Мадам Дорфман – для протокола Вера Герасимовна – ничего нового не сообщила, и я подумал, что она держит язык за зубами покрепче, чем муж.
ГЛАВА ТРЕТЬЯ
Вернувшись на работу, снова стал читать уголовное дело. Да, так и есть: этот старый лис о шкатулке не говорил ни слова. Игорь Филиппович Ганиев, правда, мельком упоминал о ней где-то в середине допроса, в основном же упорно твердил, что никаких ценностей у Лозинской не было, кроме разве нескольких редких книг, двух-трех икон, старомодного, хорошо сохранившегося комода и старинной горки из красного дерева. Были еще кой-какие мелочи, но на них не позарился бы даже старьевщик. Так и было записано рукой Ганиева.

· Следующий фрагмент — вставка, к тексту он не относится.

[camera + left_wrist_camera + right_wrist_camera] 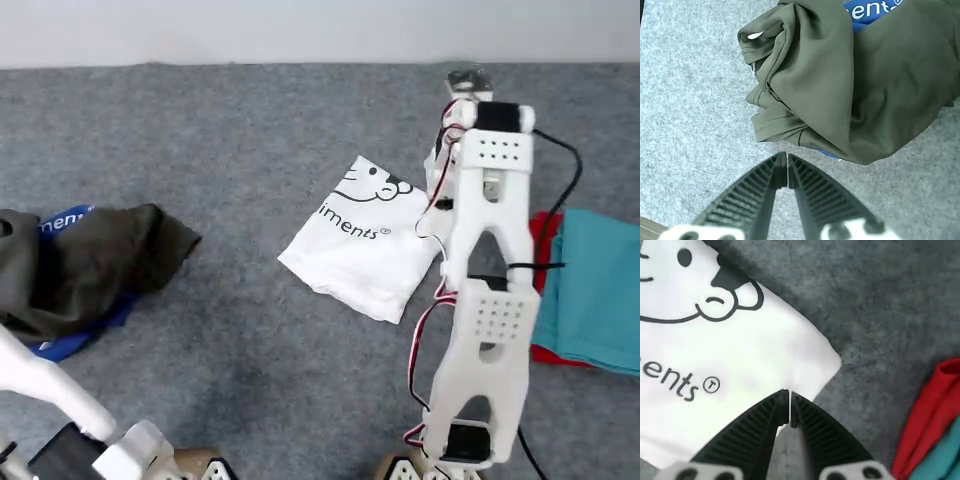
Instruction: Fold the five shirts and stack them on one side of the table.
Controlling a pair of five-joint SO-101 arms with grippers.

Его я вызвал к себе к концу дня, когда почти все основные свидетели были допрошены.
Уже по первым фразам и жестам Игоря Филипповича было ясно, что человек он с гонором и немного чопорный. Ему, видите ли, не понравилось, что побеспокоили, – это было написано на его лице.
– Ничем помочь следствию не могу, – заявил он хмуро. – Если вы думаете, что я прельстился убогим имуществом Натальи Орестовны, то заблуждаетесь. Оно было бы моим и так, без кровопролития. – Его гладко выбритое, смуглое лицо порозовело.
– Раз на то пошло, вопросов будет несколько: где, когда и при каких обстоятельствах произошло ваше знакомство? Какие взаимоотношения сложились между вами в дальнейшем?
– Меня познакомила с ней моя профессия. – Он помолчал немного, подвигался на стуле и продолжил: – Сделал ей ерундовую операцию… У нее была доброкачественная опухоль, а она вообразила, что я – светило в медицине! Я же всего-навсего заурядный хирург, коновал, отсекаю лишнее, и – все.
Я замечал, что иногда к самоунижению прибегают те, кто как раз мнит о себе высоко. Это, так сказать, оборотная сторона бравады и похвальбы.